• **PROBLEM DESCRIPTION**
Reproduce all lines of the listing below in which the word "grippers" occurs.
BEGIN AVAILABLE DATA
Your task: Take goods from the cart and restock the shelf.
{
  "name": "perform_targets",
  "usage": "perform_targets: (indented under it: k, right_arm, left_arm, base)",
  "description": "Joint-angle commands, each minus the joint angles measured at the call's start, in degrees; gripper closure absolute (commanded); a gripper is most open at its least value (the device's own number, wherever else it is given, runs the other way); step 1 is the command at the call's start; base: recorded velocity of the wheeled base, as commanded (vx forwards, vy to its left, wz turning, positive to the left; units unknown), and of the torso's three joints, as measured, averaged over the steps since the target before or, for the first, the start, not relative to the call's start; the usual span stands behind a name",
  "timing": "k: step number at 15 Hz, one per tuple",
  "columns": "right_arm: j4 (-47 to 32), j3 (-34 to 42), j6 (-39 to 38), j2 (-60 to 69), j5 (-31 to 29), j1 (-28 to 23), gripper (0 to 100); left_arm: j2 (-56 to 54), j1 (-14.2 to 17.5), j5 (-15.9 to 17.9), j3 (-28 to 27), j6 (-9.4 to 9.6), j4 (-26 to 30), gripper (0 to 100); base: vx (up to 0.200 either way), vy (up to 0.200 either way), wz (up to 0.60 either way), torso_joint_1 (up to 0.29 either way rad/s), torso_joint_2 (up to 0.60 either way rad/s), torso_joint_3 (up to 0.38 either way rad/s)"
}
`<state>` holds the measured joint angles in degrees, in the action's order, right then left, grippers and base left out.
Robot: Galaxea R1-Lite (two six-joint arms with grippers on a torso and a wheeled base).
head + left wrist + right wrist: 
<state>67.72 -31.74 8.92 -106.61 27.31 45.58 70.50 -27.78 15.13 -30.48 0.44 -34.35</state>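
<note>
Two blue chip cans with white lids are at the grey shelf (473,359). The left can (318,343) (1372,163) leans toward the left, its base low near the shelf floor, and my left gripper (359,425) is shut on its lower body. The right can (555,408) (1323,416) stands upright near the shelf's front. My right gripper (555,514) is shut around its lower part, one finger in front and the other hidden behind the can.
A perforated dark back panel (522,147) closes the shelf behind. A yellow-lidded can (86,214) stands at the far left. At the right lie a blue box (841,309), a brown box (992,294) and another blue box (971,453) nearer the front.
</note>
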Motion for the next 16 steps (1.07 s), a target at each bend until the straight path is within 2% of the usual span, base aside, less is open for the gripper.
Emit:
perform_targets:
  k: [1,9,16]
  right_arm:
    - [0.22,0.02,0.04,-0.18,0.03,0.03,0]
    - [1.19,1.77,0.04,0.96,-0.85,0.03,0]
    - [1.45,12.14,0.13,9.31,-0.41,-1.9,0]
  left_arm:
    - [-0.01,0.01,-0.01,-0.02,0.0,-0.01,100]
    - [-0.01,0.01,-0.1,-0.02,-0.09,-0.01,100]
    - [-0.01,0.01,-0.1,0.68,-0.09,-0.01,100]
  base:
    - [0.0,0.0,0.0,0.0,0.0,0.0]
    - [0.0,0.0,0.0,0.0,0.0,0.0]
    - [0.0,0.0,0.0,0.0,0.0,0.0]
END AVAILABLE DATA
• **SOLUTION FOR THIS PROBLEM**
`<state>` holds the measured joint angles in degrees, in the action's order, right then left, grippers and base left out.
Robot: Galaxea R1-Lite (two six-joint arms with grippers on a torso and a wheeled base).

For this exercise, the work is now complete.